You can usually make an excuse to squeeze a prototype circuit boards trace between pads on an SOIC. It’s a little tight (you might want to run most of the board with 10 mil (0.4mm) minimum trace width and clearance rules) but it should come out okay (maybe the cheapest board houses will sometimes make a mistake on it).
Beware of built-in library footprints. They almost universally are poor. Chip resistors/capacitors, for instance, have a heel gap (inside space between pads, also the gap between metal connections on the ends) that is often way too high (fails IPC standards = solders poorly) or too small (you can’t even get one trace through). Likewise with SOICs, SOTs, etc., there are all kinds. You can always find footprints from the manufacturers and compare them. PITA, but worth it in the end, and you get a library with parts that meet your preferences.

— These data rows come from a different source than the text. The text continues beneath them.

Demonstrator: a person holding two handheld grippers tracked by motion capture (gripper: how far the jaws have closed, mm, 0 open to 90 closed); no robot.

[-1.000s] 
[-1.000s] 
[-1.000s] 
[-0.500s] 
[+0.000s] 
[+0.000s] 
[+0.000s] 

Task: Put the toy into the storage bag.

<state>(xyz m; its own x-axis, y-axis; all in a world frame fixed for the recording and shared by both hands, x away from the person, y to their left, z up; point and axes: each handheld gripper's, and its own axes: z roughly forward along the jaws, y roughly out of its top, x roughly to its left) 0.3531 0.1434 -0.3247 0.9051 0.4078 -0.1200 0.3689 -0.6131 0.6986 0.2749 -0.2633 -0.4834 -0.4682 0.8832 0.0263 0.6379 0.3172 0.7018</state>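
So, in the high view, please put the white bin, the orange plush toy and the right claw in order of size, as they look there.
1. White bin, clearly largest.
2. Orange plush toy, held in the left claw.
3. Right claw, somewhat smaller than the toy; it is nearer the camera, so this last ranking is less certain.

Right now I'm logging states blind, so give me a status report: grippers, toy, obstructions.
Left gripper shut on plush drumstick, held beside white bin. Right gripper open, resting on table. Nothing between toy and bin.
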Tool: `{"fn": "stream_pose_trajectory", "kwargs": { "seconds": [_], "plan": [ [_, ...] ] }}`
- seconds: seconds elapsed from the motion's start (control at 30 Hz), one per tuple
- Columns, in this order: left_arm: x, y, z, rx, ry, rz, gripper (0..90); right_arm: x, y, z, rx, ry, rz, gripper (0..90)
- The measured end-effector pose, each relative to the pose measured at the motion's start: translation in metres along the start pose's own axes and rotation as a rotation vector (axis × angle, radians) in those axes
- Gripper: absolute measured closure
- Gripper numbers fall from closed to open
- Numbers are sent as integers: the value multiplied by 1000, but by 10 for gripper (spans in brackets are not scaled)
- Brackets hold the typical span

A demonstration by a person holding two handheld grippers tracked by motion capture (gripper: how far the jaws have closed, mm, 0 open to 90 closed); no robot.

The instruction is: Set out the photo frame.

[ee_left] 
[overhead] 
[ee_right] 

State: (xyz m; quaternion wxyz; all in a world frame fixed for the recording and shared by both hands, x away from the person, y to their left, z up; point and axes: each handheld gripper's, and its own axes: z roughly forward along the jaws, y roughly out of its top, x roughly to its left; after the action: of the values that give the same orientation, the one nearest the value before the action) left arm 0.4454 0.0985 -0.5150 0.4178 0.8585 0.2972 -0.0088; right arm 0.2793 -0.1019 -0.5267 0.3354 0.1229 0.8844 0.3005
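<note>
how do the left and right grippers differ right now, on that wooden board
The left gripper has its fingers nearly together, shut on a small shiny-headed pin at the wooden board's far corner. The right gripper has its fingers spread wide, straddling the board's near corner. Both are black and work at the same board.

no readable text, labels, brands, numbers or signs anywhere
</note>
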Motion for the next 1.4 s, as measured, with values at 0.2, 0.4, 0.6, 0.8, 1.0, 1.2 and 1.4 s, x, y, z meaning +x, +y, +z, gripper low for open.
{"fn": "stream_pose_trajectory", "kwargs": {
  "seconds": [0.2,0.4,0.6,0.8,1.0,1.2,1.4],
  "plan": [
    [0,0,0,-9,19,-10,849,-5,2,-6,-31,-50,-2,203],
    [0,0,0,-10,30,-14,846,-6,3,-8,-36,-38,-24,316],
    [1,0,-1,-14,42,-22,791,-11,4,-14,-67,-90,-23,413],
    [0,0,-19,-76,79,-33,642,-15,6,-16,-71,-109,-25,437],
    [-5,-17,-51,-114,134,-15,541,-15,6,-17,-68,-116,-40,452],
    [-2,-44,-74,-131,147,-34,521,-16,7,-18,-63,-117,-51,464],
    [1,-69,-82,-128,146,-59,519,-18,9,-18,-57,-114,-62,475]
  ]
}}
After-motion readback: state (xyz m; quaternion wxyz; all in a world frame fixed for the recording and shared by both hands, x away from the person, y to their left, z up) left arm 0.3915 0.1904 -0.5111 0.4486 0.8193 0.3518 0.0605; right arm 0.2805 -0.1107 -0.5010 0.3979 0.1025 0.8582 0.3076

That’s just the parts that you need for soldering; often, the silkscreen isn’t quite right, or the 3D model data (if present at all) is poor. (If you want a really good looking one, it seems like you have no choice but to go out of your way and make the model yourself in SolidWorks, assuming you can import a compatible format like STEP.) Not that mechanical data (like 3D) is important for good flexible PCB design, but it is helpful for considering the assembly layout, especially if you’re constrained on space in the mechanical design of the project.
it is probably not going to get as many traces underneath a given part, but on the other hand, you can attempt to place all SMT on a single side, which keeps the back side completely clear, and use vias and traces as jumper wires.
If you’re doing handmade boards, you’ll also want to minimize vias.
The circuit was easy to lay out with almost no vias. Only a few are used to tie the local ground (which is a sinuous trace, and ought to be poured like I said) to the back side ground plane, and to route supply voltage. For vias, I used 25 mil holes and 26AWG wire nubs soldered on both sides.